## Directions for this task
A verbatim reproduction of the lines below, from the line containing "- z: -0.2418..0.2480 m" through the line containing "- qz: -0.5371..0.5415", both ends included, is the whole required output.

::: Provided records

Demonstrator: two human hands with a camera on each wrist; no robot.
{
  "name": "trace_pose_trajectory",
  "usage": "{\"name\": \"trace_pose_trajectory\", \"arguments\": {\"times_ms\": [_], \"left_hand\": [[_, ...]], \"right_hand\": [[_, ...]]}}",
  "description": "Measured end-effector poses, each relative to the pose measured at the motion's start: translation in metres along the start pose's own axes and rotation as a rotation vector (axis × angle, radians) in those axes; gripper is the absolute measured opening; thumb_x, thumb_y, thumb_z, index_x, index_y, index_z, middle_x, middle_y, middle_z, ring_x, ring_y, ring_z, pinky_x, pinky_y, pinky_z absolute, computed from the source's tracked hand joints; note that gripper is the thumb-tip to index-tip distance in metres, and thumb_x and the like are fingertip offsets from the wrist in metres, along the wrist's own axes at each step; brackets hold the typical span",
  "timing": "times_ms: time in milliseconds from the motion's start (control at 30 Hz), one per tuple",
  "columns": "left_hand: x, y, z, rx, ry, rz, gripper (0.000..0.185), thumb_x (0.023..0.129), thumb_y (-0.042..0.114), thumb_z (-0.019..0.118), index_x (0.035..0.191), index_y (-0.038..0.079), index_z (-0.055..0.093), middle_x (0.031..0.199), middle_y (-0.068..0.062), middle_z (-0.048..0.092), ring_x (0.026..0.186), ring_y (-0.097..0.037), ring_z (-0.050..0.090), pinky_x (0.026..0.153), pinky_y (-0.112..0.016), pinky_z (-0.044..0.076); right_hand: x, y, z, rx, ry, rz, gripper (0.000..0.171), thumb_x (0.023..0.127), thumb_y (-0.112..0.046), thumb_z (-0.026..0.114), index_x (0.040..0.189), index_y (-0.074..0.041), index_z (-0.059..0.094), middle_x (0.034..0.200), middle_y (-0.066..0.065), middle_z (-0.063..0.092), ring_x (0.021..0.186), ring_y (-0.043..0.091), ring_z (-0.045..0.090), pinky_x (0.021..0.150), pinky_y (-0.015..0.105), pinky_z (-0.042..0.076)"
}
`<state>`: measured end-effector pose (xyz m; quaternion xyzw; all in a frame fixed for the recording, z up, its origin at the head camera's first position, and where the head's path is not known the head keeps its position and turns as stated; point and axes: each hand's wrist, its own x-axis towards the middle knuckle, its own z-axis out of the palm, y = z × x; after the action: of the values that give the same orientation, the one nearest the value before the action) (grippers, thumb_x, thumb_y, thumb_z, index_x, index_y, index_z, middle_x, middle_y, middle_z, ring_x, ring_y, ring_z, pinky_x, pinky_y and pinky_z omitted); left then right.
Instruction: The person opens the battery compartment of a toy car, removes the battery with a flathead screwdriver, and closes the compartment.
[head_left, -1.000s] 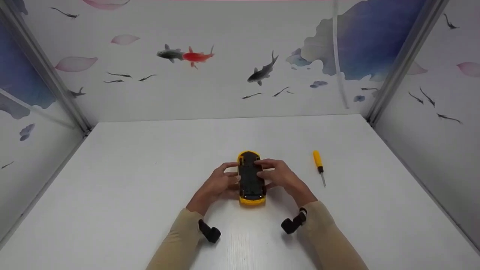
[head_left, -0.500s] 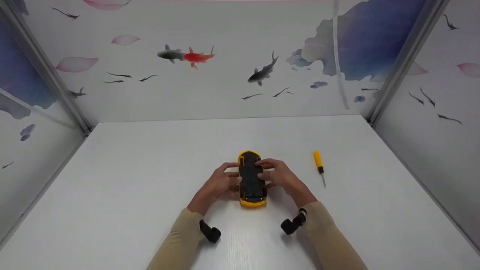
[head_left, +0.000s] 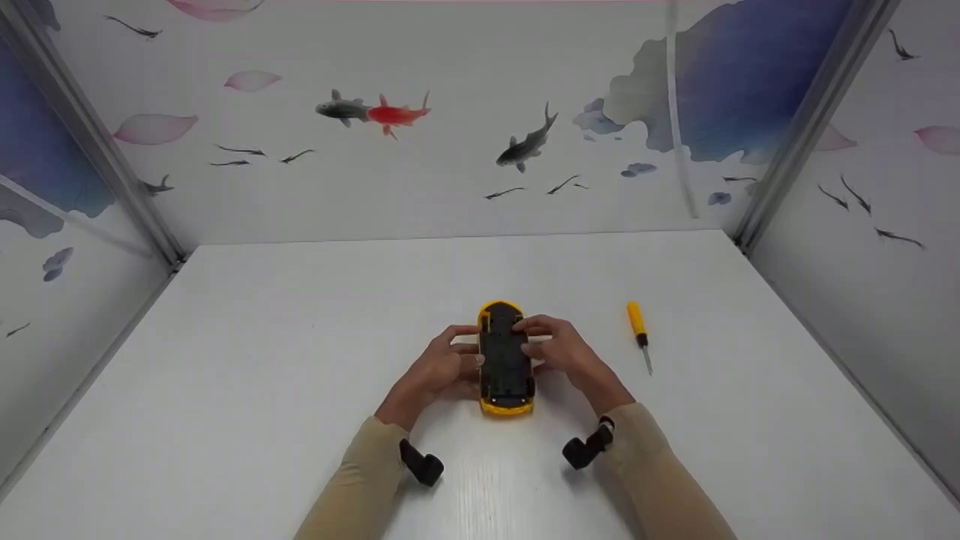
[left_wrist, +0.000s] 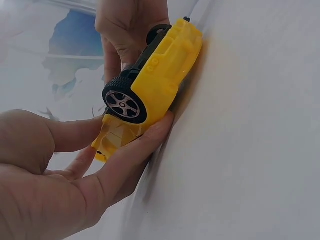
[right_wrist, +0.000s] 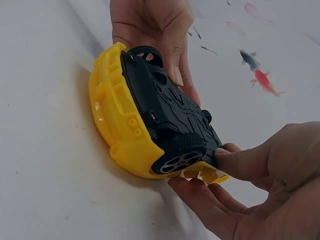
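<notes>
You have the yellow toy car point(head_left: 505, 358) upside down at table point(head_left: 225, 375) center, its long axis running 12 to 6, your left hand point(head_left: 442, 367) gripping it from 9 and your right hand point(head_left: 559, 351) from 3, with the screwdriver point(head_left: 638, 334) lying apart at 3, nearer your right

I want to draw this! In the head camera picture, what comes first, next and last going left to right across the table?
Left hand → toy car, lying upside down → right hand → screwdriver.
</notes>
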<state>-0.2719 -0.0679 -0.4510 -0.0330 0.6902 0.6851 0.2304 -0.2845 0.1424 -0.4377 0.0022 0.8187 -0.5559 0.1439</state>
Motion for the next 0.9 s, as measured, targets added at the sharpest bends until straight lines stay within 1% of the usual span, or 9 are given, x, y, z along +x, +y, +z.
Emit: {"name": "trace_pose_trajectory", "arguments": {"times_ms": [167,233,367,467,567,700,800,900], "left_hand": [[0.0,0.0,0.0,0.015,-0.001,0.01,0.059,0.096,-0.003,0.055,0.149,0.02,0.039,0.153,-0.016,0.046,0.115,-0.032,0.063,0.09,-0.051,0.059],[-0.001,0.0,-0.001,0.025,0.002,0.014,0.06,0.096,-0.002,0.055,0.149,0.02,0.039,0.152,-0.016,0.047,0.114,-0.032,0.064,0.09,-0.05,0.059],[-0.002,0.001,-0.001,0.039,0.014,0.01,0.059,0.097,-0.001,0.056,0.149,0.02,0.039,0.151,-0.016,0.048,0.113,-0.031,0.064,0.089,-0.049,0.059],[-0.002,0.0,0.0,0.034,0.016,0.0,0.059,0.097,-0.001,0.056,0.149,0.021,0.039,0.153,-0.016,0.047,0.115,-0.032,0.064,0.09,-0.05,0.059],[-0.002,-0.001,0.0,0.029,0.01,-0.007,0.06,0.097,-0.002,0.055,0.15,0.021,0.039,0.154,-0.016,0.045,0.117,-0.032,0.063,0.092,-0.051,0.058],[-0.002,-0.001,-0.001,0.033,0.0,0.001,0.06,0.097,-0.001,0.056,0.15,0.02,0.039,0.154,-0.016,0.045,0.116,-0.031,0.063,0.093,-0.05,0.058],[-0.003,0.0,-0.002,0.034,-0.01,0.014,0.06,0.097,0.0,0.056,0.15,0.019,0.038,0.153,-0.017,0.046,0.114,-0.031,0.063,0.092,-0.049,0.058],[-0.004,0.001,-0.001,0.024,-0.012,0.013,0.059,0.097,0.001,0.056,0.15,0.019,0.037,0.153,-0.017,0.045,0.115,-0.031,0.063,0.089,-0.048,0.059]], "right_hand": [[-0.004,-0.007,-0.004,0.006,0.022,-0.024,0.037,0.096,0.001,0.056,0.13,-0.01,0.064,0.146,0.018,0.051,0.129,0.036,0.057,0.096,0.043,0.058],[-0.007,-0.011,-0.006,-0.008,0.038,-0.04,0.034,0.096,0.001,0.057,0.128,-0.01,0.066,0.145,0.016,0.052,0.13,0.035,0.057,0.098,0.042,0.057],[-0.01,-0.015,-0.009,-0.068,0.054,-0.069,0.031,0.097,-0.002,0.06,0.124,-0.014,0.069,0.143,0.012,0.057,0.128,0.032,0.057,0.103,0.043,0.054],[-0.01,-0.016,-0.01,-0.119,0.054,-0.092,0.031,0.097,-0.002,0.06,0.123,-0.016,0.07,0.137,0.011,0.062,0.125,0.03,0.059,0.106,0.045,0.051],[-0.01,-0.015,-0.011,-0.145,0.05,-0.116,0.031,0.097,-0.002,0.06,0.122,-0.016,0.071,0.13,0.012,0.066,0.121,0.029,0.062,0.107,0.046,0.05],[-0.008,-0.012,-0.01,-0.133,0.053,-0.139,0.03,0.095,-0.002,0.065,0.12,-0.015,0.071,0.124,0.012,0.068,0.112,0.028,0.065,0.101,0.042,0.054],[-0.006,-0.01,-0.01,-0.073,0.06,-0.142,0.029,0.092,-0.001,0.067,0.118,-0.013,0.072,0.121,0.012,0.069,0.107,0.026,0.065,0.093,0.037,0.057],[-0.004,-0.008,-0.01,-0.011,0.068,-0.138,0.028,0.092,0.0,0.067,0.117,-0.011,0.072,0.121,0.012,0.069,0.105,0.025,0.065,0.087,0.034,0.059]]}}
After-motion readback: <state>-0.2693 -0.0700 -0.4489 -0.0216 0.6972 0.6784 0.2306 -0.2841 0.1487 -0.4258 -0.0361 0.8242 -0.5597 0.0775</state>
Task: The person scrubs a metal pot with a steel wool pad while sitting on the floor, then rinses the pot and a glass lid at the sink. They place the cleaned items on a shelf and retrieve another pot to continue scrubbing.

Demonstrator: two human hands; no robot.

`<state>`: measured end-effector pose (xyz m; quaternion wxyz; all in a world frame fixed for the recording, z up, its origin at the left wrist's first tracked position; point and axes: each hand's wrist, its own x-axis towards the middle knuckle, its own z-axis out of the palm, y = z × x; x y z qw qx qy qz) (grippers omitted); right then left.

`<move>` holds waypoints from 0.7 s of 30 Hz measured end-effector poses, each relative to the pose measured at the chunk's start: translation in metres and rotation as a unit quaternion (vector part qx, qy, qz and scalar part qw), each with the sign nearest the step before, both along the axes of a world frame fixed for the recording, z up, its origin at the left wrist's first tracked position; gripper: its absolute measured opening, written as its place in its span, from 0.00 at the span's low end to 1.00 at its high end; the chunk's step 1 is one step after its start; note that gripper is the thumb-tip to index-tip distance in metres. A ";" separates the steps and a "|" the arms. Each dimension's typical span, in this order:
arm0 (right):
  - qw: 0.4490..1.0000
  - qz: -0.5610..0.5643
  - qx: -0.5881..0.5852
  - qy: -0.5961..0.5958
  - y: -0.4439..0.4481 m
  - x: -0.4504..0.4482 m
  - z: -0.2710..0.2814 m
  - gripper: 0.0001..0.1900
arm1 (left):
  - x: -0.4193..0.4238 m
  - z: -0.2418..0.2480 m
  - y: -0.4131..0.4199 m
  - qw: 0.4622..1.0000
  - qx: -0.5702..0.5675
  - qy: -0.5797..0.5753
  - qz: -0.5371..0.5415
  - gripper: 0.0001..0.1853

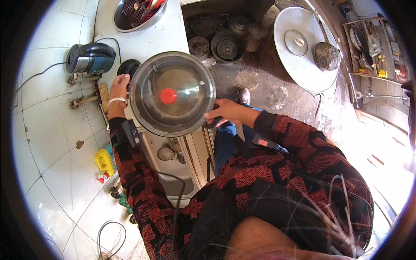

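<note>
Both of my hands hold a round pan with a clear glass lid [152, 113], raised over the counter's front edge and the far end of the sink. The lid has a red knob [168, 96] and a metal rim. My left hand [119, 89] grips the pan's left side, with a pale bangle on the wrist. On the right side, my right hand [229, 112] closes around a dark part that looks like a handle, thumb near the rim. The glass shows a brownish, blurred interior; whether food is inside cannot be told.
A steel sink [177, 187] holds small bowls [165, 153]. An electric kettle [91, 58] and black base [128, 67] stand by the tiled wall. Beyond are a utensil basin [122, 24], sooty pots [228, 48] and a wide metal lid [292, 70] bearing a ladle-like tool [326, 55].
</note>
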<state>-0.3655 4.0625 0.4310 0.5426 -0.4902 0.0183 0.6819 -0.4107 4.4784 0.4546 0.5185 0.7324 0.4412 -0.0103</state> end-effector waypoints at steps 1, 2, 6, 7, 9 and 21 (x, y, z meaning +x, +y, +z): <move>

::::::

## Your response
  - z: -0.2418..0.2480 m
  - y: -0.4131..0.4199 m
  - qw: 0.4622..1.0000
  - qx: -0.5702..0.5675
  - qy: -0.5797..0.5753
  - qz: -0.5371..0.5415

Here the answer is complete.